The core of the building was concrete.  The steel framed part of the structure failed.  Would you like a picture of where the ten stories collapsed?



			
				PhysicsExist said:
			
		

> "The fire in WTC 1 is reported to have burned at 800ºC and was located roughly 17 stories from the top of the building meaning the inner core supported only 6 additional floors of weight above the fire zone in comparison to the Windsor Building. WTC 1 collapsed after only 85 minutes, reportedly through core failure."


Yeah, and you fucktards are too damn stupid to understand the simple concept of different buildings constructed differently and under different circumstances don't have to behave exactly the same.    Only a moron of EPIC proportions would believe everything has to happen the same even when you change major variables.



			
				Patriot911 said:
			
		

> Nope.  Just ten stories of the steel part.  The concrete part of the structure survived, but the building was a total loss.
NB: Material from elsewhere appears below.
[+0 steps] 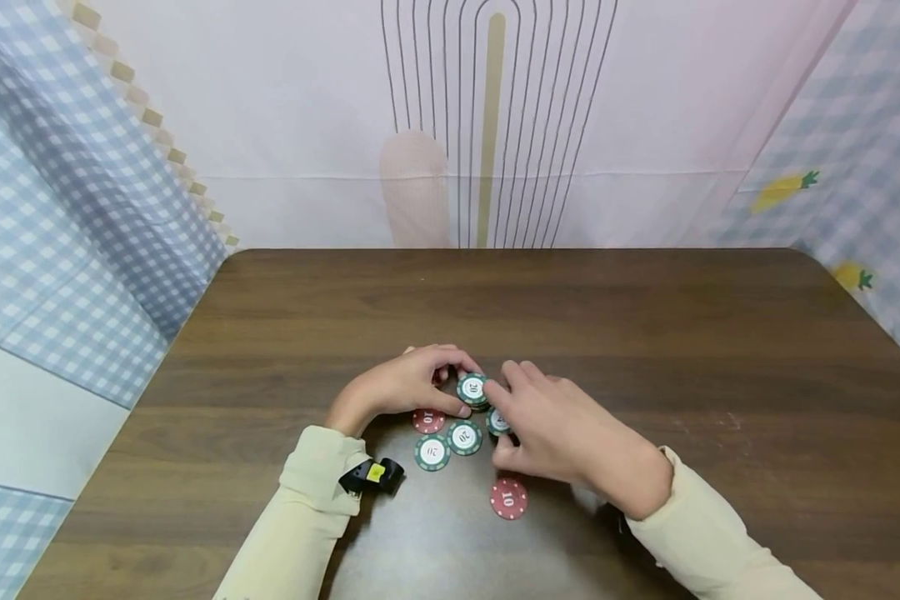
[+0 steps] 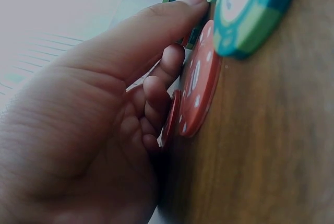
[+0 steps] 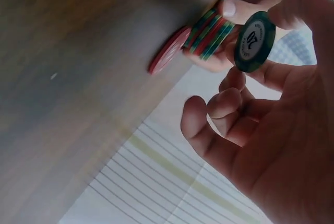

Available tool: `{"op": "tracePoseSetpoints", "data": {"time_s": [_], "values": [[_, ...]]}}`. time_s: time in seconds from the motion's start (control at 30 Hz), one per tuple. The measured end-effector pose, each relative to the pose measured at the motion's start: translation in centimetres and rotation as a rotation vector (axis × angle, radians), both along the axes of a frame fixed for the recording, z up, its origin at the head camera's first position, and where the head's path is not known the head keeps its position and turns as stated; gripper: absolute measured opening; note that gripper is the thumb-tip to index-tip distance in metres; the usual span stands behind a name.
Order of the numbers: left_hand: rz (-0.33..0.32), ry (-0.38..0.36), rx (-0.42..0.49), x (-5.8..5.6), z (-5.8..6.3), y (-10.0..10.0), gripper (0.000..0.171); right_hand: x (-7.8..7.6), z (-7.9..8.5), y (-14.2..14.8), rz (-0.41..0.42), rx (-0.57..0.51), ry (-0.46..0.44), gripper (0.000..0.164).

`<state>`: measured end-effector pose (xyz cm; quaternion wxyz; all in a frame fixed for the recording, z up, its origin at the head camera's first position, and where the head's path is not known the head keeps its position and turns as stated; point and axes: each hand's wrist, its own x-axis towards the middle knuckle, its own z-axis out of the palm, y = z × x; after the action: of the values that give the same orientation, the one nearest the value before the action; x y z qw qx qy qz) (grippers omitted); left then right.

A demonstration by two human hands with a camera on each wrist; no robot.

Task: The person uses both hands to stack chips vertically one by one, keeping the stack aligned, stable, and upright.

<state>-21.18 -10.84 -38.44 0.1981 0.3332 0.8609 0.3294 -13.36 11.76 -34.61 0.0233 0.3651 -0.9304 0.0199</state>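
My left hand [image 1: 412, 379] grips a short stack of poker chips [image 1: 472, 389] between thumb and fingers, on the table. Green and red edges alternate in the stack [image 3: 210, 33], and a green 20 tops it in the head view. Just to its right, my right hand [image 1: 566, 421] pinches one green 20 chip [image 3: 254, 41] between thumb and index finger, above the table; its other fingers curl loosely. A red 10 chip [image 2: 201, 85] lies flat under the left thumb. Another red chip [image 2: 171, 119] shows by the left fingers.
Two green 20 chips, one [image 1: 464, 437] close to the stack and one [image 1: 432, 452] nearer the left wrist, lie flat. Another red 10 chip [image 1: 508, 498] lies in front of the right hand. The brown wooden table [image 1: 270, 317] reaches back to a hanging patterned cloth [image 1: 307, 125].
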Motion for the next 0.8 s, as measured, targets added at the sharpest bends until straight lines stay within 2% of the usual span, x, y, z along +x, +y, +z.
{"op": "tracePoseSetpoints", "data": {"time_s": [0.17,0.33,0.53,0.8], "values": [[-0.002,-0.001,0.008,0.0,-0.1,0.0,0.039,-0.7,-0.2,0.4,-0.023,-0.021,0.091,0.034],[-0.007,0.004,0.016,-0.1,-0.1,0.1,0.038,-1.2,-0.5,0.3,-0.025,-0.075,0.164,0.035],[-0.010,0.006,0.016,-0.2,0.1,0.2,0.039,-1.8,-0.7,-0.2,-0.030,-0.132,0.147,0.031],[-0.005,0.038,0.002,-0.3,-0.2,0.0,0.031,-2.5,-0.7,-1.5,-0.041,-0.154,0.080,0.031]]}}
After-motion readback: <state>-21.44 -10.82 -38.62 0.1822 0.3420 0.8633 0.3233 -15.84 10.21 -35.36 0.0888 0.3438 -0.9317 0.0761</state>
So a building burns for 18-20 hours and has nowhere near a total collapse and you compare it to the WTC collapses for your answer? At least post relevant responses instead of this opinionated commentary.[/quote]
  The only part of the building that was a steel framed structure completely and totally collapsed.  That isn't opinionated commentary.  That is called the truth.  I realize you don't want anyone to see you've been owned yet again, but tough shit.  



			
				PhysicsExist said:
			
		

> This is your logical response to my question regarding Newtonian Physics and the freefall stated by NIST?  You just got done saying:
> 
> Patriot911: "Anyone else notice truthtards tend to get threatening and violent when their pet theories are constantly and consistantly trashed by the truth?  If they can't convince people, harassment is the next logical step for them I guess. Of course their threats and whining is rather pathetic and totally pointless."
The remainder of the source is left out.